A role for hereditary influences in the susceptibility for chronic obstructive pulmonary disease (COPD) is widely recognized. Cytotoxic lymphocytes are implicated in COPD pathogenesis, and functions of these leukocytes are modulated by interactions between their killer-cell immunoglobulin-like receptors (KIR) and human leukocyte antigen (HLA)-Class I molecules on target cells. We hypothesized HLA-Class I and KIR inheritance affect risks for COPD. HLA-Class I alleles and KIR genotypes were defined by candidate gene analyses in multiple cohorts of COPD patients (total n=392) and control smokers with normal spirometry (total n=342). Compared to controls, COPD patients had over-representations of HLA-C*07 and activating KIR2DS1, with under-representations of HLA-C*12. Particular HLA-KIR permutations were synergistic; e.g. the presence of HLA-C*07 + KIR2DS1 + HLA-C12null vs.

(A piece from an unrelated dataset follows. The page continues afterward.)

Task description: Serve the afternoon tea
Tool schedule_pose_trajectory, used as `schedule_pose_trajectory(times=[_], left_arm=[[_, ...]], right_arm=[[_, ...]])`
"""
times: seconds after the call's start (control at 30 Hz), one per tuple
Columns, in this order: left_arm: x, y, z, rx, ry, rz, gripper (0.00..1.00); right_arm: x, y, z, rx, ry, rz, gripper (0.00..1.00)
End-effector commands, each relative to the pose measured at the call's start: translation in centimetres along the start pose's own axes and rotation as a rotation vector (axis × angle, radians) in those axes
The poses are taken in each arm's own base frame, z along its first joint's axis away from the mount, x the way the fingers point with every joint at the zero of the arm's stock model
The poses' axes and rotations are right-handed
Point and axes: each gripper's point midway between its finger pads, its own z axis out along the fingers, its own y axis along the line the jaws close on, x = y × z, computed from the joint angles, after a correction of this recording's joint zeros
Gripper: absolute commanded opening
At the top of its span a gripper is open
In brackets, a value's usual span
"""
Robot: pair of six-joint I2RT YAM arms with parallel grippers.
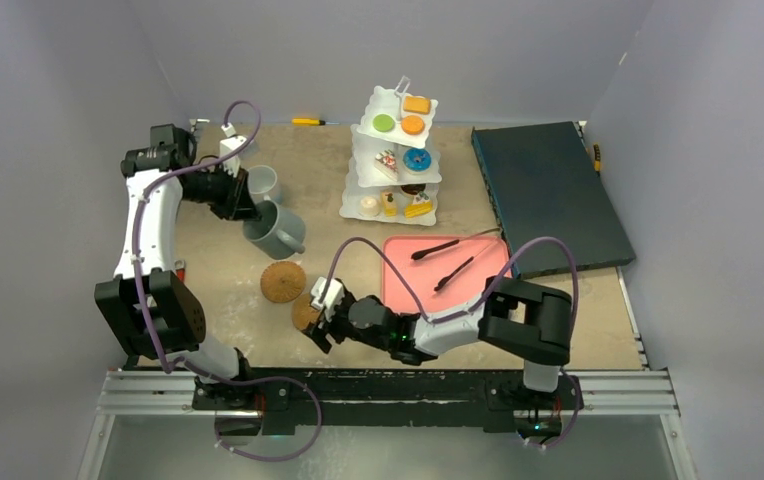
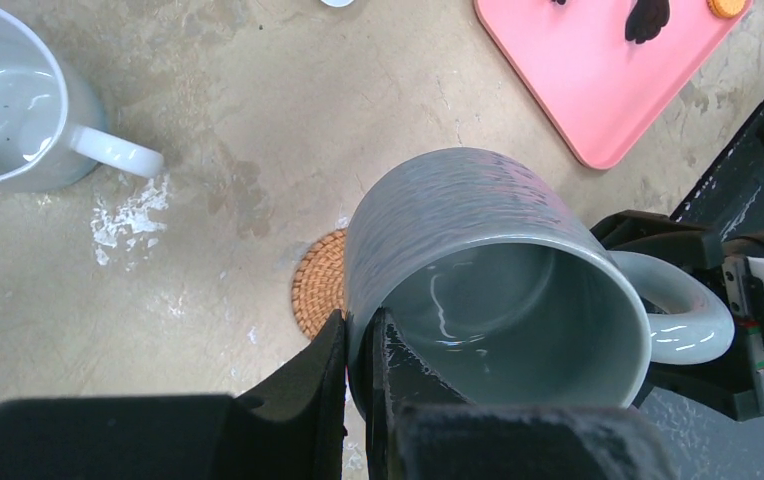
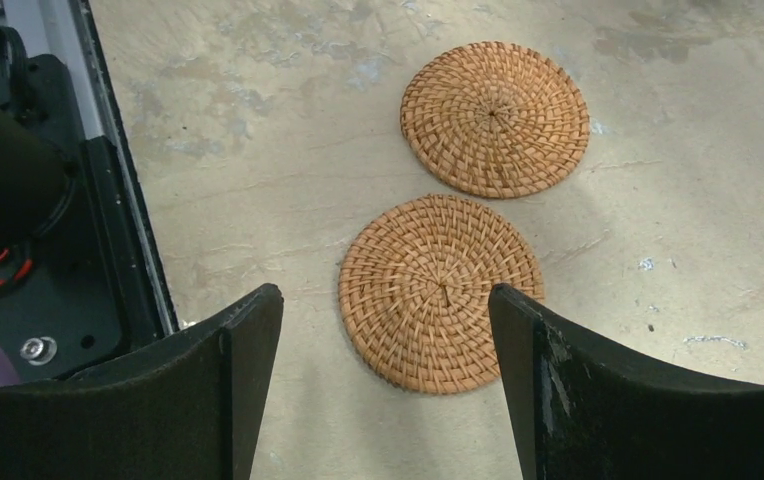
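Note:
My left gripper (image 1: 256, 212) is shut on the rim of the grey mug (image 1: 276, 230), one finger inside and one outside (image 2: 362, 335), and holds the mug (image 2: 498, 270) tilted above the table. The white mug (image 1: 262, 182) stands just behind it and shows at the left of the left wrist view (image 2: 8, 100). Two cork coasters lie side by side, one farther (image 1: 283, 281) (image 3: 495, 118) and one nearer (image 1: 305, 312) (image 3: 441, 290). My right gripper (image 1: 318, 322) (image 3: 386, 296) is open and empty, low over the nearer coaster. The white three-tier stand (image 1: 360, 180) holds the toy pastries and donuts (image 1: 417, 158).
The pink tray (image 1: 398, 285) (image 2: 608, 80) with two black tongs (image 1: 440, 247) lies right of the coasters. A dark flat board (image 1: 548, 195) lies at the back right. A small yellow tool (image 1: 308, 121) is at the back edge. The right arm (image 2: 708, 250) reaches under the grey mug's handle side.

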Motion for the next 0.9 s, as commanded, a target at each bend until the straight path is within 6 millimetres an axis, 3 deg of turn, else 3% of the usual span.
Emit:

HLAC*07null + KIR2DS1null + HLA-C12 was associated with COPD, especially among HLA-C1 allotype homozygotes (OR=18.5, 95%CI=3.7-90.9, p<0.0001). Cytotoxicity of COPD lymphocytes was more enhanced by KIR stimulation than those of controls (p=0.005) and was correlated with lung function (r=0.44, p=0.004). These data show HLA-C and KIR polymorphisms strongly influence COPD susceptibility and highlight the importance of lymphocyte-mediated cytotoxicity in COPD pathogenesis. Findings here also indicate HLA-KIR typing could stratify at-risk patients and raise possibilities HLA-KIR axis modulation may have therapeutic potential.